Copy out again, unchanged, the listing below from the line that has "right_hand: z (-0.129" through the line that has "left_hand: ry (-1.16".

[RECORD EXCERPTS]

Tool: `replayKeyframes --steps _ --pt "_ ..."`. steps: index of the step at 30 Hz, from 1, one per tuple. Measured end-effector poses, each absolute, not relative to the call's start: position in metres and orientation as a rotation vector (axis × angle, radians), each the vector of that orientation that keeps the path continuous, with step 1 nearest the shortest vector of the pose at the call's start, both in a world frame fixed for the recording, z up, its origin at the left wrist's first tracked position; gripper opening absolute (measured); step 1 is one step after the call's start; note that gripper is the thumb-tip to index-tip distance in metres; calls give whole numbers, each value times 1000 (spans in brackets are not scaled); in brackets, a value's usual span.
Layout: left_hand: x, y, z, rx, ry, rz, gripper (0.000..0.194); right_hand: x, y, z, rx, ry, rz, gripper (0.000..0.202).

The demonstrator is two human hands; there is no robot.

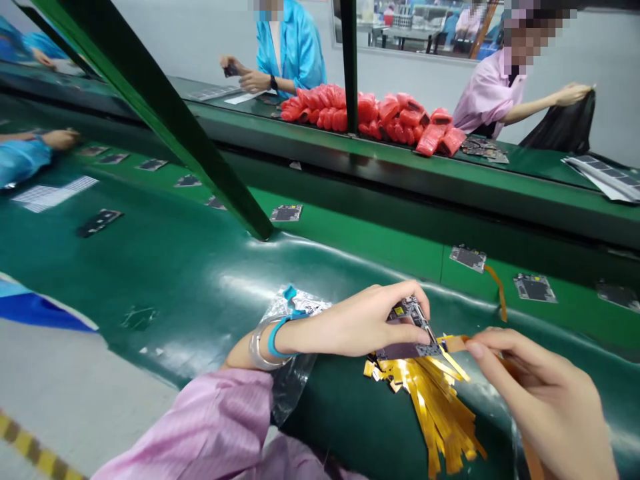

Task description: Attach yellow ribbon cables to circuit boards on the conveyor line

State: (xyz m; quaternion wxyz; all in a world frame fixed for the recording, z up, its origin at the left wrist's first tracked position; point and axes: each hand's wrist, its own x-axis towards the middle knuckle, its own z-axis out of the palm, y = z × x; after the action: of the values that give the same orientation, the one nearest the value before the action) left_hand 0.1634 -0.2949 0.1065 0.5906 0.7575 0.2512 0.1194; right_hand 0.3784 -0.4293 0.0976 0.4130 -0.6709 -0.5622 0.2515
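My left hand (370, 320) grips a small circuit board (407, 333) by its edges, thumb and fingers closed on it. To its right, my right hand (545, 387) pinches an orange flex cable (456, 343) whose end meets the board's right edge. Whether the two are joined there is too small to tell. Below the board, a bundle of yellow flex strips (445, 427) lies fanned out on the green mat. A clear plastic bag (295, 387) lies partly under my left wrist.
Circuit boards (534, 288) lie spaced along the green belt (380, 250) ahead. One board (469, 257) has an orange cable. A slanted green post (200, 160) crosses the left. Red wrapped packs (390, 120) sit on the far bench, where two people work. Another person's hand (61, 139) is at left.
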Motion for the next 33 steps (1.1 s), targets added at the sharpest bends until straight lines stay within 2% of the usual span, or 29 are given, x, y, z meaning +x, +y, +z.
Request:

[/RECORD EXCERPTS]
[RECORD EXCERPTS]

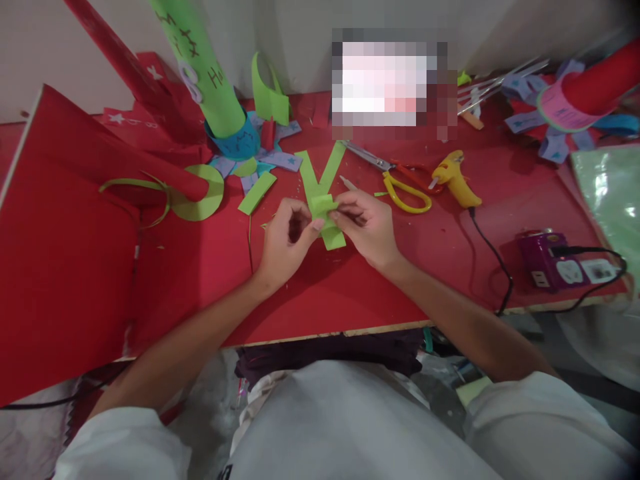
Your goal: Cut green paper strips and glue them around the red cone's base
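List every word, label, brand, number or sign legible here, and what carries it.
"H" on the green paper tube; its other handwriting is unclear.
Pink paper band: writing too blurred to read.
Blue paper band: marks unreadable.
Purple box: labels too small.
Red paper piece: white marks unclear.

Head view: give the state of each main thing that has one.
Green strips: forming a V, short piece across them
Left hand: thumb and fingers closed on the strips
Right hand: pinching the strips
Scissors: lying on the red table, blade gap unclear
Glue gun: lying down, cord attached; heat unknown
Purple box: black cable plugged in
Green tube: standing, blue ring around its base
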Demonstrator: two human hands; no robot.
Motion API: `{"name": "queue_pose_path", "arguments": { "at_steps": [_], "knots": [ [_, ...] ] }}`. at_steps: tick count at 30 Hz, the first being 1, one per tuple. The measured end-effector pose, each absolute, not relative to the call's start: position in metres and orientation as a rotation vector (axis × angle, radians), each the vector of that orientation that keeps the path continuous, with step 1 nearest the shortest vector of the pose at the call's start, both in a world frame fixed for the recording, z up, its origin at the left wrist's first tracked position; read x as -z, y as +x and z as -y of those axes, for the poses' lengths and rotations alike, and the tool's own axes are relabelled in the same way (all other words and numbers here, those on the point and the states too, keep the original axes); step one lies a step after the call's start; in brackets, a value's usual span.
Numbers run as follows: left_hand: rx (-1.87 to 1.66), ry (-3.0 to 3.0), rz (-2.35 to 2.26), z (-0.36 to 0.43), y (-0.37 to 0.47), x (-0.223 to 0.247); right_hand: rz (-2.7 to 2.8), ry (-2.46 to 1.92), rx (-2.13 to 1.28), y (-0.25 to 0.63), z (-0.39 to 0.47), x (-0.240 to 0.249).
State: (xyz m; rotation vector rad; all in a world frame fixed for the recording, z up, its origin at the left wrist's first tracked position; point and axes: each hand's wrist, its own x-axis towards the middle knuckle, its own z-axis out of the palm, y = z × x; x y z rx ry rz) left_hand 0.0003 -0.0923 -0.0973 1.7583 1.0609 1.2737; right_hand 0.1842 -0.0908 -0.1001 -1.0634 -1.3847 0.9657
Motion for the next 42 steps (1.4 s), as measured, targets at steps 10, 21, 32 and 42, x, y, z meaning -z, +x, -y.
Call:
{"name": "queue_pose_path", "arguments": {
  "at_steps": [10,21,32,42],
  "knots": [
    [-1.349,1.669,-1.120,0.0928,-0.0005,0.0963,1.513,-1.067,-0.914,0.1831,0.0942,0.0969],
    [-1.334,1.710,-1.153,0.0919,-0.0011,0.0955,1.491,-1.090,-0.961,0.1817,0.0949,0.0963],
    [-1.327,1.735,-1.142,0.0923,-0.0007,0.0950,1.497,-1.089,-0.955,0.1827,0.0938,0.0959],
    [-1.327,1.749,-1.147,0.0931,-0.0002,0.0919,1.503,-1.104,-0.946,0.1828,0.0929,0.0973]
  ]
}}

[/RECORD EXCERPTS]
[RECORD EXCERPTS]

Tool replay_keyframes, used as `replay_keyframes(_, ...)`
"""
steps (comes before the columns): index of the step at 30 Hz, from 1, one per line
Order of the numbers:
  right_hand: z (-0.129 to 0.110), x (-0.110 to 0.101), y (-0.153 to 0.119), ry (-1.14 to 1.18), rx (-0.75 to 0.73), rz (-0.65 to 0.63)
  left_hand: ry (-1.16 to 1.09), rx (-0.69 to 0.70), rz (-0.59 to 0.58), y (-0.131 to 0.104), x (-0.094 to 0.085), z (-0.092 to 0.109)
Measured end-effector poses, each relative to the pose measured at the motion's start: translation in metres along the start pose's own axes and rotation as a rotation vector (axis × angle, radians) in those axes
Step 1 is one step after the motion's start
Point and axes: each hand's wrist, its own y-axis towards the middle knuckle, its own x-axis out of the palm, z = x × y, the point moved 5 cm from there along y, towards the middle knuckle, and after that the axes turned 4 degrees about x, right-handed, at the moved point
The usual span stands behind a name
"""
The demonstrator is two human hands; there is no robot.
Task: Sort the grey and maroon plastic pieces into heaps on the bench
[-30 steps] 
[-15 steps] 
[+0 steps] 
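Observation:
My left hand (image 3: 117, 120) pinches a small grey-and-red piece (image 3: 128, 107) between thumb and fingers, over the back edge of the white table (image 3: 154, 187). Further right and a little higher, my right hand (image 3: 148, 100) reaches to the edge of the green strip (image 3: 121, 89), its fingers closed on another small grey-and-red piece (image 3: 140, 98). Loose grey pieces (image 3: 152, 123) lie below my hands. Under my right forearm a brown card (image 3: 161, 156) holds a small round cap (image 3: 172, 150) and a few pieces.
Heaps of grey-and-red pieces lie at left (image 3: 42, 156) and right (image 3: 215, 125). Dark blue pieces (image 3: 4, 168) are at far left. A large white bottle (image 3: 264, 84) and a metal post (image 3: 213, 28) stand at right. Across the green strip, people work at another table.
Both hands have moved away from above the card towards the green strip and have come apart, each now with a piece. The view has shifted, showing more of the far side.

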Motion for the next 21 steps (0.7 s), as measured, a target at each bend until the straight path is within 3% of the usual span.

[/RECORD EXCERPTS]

▶ [ANSWER]:
  right_hand: z (-0.129 to 0.110), x (-0.110 to 0.101), y (-0.153 to 0.119), ry (-1.14 to 1.18), rx (-0.75 to 0.73), rz (-0.65 to 0.63)
  left_hand: ry (-1.16 to 1.09), rx (-0.69 to 0.70), rz (-0.59 to 0.58), y (-0.131 to 0.104), x (-0.094 to 0.085), z (-0.092 to 0.109)

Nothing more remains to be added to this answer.